# [HOW TO COMPLETE THIS TASK]
A faithful copy is needed of the lines below from the one with "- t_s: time" up to and including the one with "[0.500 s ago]"; set it down with no pictures and no other lines.

[Extracted data entries]
#####
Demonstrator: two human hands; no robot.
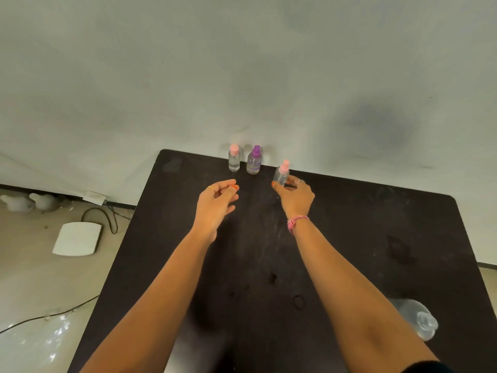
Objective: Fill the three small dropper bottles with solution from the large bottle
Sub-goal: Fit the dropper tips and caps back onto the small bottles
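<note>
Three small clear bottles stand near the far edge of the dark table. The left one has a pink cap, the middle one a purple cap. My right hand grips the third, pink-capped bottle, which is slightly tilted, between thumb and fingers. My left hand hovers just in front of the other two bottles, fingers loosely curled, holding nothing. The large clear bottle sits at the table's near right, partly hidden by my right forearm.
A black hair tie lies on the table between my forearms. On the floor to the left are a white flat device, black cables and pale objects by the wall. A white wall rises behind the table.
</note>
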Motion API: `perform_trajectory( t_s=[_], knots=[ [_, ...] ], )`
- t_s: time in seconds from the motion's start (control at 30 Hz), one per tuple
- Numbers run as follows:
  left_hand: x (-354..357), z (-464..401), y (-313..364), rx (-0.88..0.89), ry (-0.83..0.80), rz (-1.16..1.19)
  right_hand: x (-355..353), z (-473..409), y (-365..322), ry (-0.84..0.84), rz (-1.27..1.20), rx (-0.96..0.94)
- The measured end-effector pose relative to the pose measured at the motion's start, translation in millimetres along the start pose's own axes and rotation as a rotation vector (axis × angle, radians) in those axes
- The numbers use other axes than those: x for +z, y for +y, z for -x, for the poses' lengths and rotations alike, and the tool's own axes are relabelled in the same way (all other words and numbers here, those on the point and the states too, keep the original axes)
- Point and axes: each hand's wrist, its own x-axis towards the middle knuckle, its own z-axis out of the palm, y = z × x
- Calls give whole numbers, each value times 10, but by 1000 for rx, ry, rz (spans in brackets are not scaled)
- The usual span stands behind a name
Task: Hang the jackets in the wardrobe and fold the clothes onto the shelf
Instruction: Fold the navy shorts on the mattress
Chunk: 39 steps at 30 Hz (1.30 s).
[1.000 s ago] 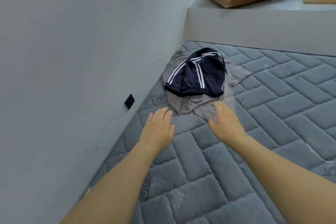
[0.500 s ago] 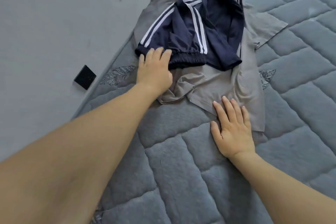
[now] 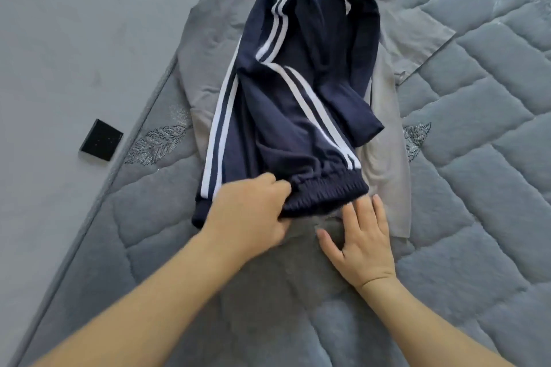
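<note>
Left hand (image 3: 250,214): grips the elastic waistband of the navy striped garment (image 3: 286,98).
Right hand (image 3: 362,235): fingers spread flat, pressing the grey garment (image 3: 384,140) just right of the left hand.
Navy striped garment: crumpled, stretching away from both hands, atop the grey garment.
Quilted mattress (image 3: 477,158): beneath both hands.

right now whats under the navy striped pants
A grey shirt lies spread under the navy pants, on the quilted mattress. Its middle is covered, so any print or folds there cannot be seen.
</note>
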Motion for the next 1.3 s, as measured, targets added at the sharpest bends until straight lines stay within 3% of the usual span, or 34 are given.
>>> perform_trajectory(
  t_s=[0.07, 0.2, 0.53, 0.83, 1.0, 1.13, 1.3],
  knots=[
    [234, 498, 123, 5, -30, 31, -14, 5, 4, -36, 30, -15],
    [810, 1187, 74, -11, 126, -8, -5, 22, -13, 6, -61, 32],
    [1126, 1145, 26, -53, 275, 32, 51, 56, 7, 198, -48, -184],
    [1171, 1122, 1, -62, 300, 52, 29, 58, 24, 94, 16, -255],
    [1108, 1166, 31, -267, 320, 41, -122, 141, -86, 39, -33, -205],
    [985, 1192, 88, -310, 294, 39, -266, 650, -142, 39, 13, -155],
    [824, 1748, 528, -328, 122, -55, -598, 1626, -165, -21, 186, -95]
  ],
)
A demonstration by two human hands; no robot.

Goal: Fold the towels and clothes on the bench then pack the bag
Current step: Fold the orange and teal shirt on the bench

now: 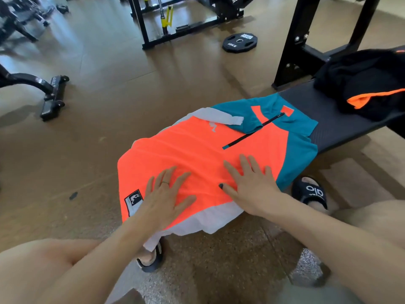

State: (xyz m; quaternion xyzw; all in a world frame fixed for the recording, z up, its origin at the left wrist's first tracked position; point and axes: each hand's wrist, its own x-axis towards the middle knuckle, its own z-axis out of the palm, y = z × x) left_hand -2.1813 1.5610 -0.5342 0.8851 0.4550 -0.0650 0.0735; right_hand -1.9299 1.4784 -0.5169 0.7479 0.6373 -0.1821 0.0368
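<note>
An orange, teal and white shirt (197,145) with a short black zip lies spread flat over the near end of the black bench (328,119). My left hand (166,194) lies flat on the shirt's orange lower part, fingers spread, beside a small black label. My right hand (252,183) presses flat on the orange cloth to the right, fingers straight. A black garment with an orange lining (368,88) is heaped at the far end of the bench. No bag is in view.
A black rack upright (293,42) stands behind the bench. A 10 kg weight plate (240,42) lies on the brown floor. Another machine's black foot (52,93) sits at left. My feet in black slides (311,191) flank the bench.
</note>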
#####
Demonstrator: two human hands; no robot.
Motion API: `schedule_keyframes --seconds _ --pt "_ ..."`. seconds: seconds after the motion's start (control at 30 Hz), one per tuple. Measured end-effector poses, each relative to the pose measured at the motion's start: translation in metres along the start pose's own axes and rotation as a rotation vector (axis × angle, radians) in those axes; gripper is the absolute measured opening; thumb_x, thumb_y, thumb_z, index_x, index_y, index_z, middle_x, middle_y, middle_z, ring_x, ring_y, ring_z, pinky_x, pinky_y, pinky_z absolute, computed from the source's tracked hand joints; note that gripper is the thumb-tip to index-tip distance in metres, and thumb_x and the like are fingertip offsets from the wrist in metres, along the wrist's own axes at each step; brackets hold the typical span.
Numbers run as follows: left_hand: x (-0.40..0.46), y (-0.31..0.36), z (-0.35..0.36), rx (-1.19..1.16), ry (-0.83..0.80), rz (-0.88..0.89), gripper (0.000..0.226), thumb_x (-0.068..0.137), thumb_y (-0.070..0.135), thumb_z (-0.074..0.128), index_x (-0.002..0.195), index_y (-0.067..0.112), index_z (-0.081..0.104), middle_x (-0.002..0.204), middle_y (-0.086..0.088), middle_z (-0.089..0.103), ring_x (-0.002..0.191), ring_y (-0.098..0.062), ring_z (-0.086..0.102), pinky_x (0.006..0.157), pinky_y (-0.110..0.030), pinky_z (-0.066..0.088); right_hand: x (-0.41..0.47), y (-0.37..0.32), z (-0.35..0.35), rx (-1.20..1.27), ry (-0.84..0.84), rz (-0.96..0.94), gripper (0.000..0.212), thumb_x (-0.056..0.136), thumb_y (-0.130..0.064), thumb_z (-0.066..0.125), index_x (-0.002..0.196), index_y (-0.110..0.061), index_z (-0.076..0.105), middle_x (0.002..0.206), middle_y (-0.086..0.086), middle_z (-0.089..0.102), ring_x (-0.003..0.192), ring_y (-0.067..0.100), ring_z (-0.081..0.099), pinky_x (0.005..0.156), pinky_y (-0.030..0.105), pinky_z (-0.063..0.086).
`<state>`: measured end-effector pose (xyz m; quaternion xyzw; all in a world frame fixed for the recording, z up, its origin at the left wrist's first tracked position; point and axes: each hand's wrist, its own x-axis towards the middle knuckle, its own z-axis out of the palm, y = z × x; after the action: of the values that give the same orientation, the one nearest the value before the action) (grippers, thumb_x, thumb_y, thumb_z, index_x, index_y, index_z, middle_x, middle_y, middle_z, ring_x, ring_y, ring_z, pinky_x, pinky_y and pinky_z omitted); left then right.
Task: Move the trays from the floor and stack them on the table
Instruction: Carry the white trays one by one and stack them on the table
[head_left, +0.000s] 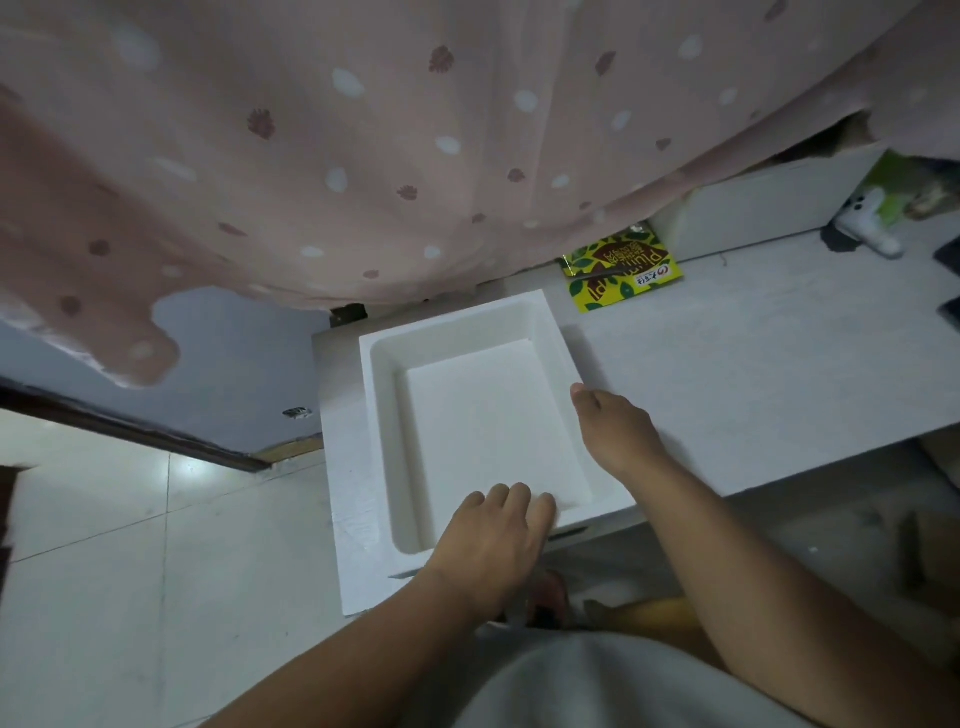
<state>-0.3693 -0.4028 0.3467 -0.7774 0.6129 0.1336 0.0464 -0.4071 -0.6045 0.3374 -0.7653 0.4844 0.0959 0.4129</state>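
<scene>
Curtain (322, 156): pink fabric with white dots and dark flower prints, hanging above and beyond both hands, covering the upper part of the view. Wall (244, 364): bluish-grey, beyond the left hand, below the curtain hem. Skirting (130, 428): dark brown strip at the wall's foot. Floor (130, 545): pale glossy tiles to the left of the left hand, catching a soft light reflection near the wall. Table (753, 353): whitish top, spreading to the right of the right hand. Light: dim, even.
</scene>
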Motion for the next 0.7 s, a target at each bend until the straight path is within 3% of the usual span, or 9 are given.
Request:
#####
# [RESPONSE]
- t_s: time in seconds from the motion's start (control at 30 Hz), one per tuple
- Numbers run as follows:
  left_hand: x (-354..357), z (-464..401), y (-313..364), rx (-0.88..0.89), ry (-0.83..0.80), rz (-1.16..1.19)
  right_hand: x (-355..353), z (-473..409), y (-365..322), ry (-0.84..0.84), rz (-1.27..1.20), rx (-0.96..0.94)
- The measured end-effector pose relative to the pose measured at the motion's start, translation in millimetres along the start pose's own axes and rotation as a rotation vector (axis × angle, radians) in those axes
- The numbers use other axes than those: x for +z, y for +y, z for -x, for the poses' lengths and rotations alike, and the tool's own axes are relabelled in the same way (all other words and numbers here, those on the point and the states too, keep the original axes)
- Point and axes: each hand's wrist, its own x-axis towards the middle knuckle, its own z-axis out of the palm, y = z × x
- Calls give whole numbers, each value times 10, but by 1000 for rx, ry, rz (spans in brackets are not scaled)
- The usual span stands behind a name
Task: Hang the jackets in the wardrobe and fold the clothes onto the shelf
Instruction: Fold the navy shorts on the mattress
Chunk: 39 steps at 30 Hz (1.30 s).
[1.000 s ago] 
[0.500 s ago] 

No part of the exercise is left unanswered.